> [EXERCISE] The full set of lines below has to be duplicated exactly, with no picture kept.

THE DATA Start Marker

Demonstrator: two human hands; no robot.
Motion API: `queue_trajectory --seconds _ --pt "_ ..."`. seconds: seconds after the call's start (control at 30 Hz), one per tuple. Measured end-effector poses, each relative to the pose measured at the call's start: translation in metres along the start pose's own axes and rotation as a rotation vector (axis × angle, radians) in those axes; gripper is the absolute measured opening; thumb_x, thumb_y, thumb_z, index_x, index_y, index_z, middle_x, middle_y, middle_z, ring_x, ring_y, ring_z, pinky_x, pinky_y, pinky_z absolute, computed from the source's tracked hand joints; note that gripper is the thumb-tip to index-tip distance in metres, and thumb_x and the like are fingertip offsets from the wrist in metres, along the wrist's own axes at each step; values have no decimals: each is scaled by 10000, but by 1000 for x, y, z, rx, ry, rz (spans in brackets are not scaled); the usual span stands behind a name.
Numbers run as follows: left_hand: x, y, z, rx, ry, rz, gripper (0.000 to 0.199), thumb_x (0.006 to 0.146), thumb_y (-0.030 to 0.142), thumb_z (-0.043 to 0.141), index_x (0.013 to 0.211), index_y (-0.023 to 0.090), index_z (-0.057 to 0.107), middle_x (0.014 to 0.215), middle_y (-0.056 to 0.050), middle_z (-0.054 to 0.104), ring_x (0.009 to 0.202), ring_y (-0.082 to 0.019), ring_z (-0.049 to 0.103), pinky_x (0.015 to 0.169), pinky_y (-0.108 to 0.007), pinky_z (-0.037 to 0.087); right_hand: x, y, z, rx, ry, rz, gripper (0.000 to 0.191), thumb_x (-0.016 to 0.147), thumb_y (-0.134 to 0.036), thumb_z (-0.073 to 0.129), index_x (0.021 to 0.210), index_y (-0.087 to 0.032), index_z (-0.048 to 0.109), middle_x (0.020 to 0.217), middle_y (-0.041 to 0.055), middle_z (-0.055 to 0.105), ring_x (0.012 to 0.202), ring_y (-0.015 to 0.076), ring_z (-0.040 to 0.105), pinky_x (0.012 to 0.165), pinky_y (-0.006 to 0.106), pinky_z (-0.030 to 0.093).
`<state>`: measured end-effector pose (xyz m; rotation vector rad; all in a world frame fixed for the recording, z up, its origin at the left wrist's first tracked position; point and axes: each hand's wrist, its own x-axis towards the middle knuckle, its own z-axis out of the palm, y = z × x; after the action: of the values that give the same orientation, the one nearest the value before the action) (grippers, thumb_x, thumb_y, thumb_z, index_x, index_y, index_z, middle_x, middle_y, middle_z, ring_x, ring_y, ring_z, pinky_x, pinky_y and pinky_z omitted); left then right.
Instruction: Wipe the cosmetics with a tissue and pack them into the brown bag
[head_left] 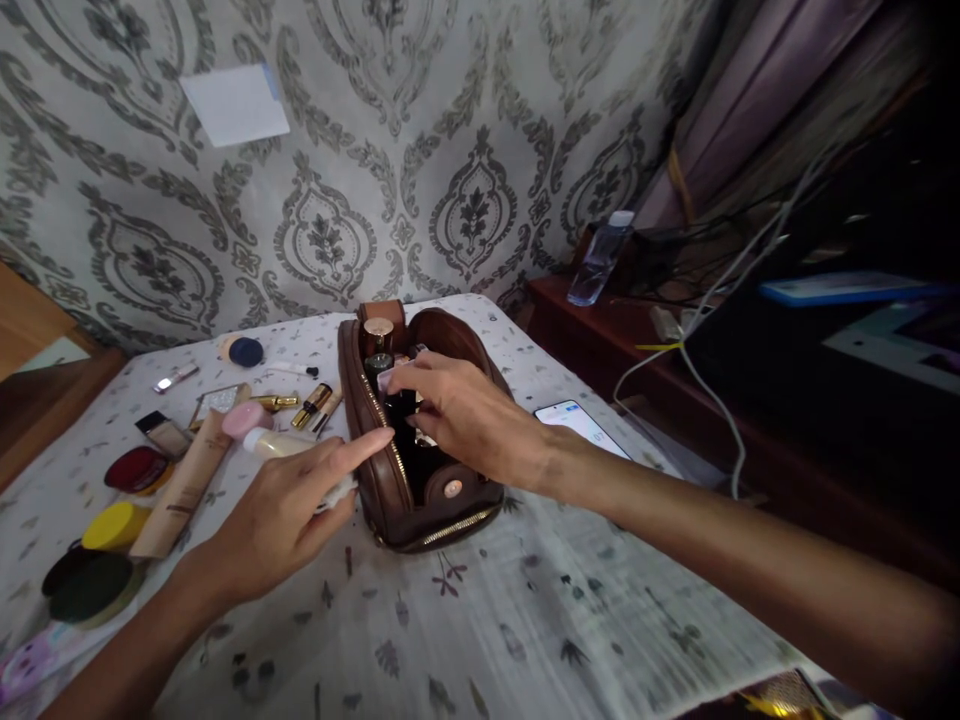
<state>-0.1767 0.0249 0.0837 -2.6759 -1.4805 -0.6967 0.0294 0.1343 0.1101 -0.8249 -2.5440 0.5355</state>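
Note:
A brown leather cosmetic bag (386, 490) lies unzipped on the patterned cloth, its mouth wide. My right hand (469, 410) reaches into the opening, fingers bent together in a pinch. A small pale, clear-looking item shows at the fingertips, too hidden to name. Beside these fingers, a bottle with a gold cap (379, 335) stands in the bag. My left hand (289, 510) is at the bag's left side, index finger stretched out and touching the zipped edge, thumb apart below. Just behind it lies a cream tube (274, 442).
Left of the bag lie a pink round container (247, 420), a beige tube (184, 490), a yellow-capped item (116, 525), a dark round jar (94, 590) and several other cosmetics. A phone (581, 425) rests at right. A clear bottle (600, 260) and cables stand beyond.

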Motion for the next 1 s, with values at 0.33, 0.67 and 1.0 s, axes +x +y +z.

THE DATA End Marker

> [REPLY TO THE TASK]
Demonstrator: two human hands; no robot.
Motion API: `queue_trajectory --seconds _ --pt "_ ..."`. seconds: seconds after the call's start (control at 30 Hz), one per tuple. Measured end-effector poses, each relative to the pose measured at the call's start: translation in metres along the start pose's own axes and rotation as a rotation vector (axis × angle, radians) in those axes; gripper is the absolute measured opening; thumb_x, thumb_y, thumb_z, index_x, index_y, index_z, middle_x, middle_y, middle_z, ring_x, ring_y, ring_z, pinky_x, pinky_y, pinky_z absolute, computed from the source's tracked hand joints; note that gripper is the thumb-tip to index-tip distance in metres, and thumb_x and the like are fingertip offsets from the wrist in metres, along the wrist's own axes at each step; values have no decimals: each is scaled by 10000, but by 1000 for x, y, z, rx, ry, rz (spans in brackets are not scaled); the usual span stands behind a name.
Numbers run as follows: left_hand: x, y, z, rx, ry, rz, gripper (0.000 to 0.199), thumb_x (0.006 to 0.146), thumb_y (-0.030 to 0.142), thumb_z (-0.043 to 0.141), index_x (0.013 to 0.211), index_y (-0.023 to 0.090), index_z (-0.057 to 0.107), middle_x (0.014 to 0.215), middle_y (-0.056 to 0.050), middle_z (-0.054 to 0.104), ring_x (0.009 to 0.202), ring_y (-0.082 to 0.019), ring_z (-0.049 to 0.103), pinky_x (0.015 to 0.169), pinky_y (-0.108 to 0.007), pinky_z (-0.037 to 0.087); right_hand: x, y, z, rx, ry, rz, gripper (0.000 to 0.191), thumb_x (-0.016 to 0.147), thumb_y (-0.134 to 0.036), thumb_z (-0.073 to 0.129), index_x (0.021 to 0.210), index_y (-0.087 to 0.032), index_z (-0.048 to 0.109), middle_x (0.020 to 0.217), middle_y (-0.041 to 0.055), middle_z (-0.055 to 0.105), ring_x (0.012 to 0.202), ring_y (-0.015 to 0.076), ring_z (-0.040 to 0.105), pinky_x (0.012 to 0.165), pinky_y (-0.006 to 0.106), pinky_z (-0.030 to 0.093).
`<state>`: measured end-effector pose (xyz m; rotation vector rad; all in a world frame fixed for the recording, z up, its origin at the left wrist's first tracked position; point and axes: each hand's wrist, its own x-axis towards the middle knuckle, its own z-axis out of the palm, y = z × x; after the action: of the values that give the same orientation, the one nearest the value before the action) (grippers, thumb_x, thumb_y, thumb_z, index_x, index_y, index_z, middle_x, middle_y, middle_z, ring_x, ring_y, ring_z, pinky_x, pinky_y and pinky_z omitted); left then right.
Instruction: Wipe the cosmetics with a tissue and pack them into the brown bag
[head_left] 
<state>-0.1767 0.0249 0.0837 -2.6759 -1.4805 -0.6967 0.0294 0.1343 0.1101 -0.8249 -2.5440 0.5355</state>
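Note:
A brown leather cosmetic bag (386, 490) lies unzipped on the patterned cloth, its mouth wide. My right hand (469, 410) reaches into the opening, fingers bent together in a pinch. A small pale, clear-looking item shows at the fingertips, too hidden to name. Beside these fingers, a bottle with a gold cap (379, 335) stands in the bag. My left hand (289, 510) is at the bag's left side, index finger stretched out and touching the zipped edge, thumb apart below. Just behind it lies a cream tube (274, 442).
Left of the bag lie a pink round container (247, 420), a beige tube (184, 490), a yellow-capped item (116, 525), a dark round jar (94, 590) and several other cosmetics. A phone (581, 425) rests at right. A clear bottle (600, 260) and cables stand beyond.
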
Motion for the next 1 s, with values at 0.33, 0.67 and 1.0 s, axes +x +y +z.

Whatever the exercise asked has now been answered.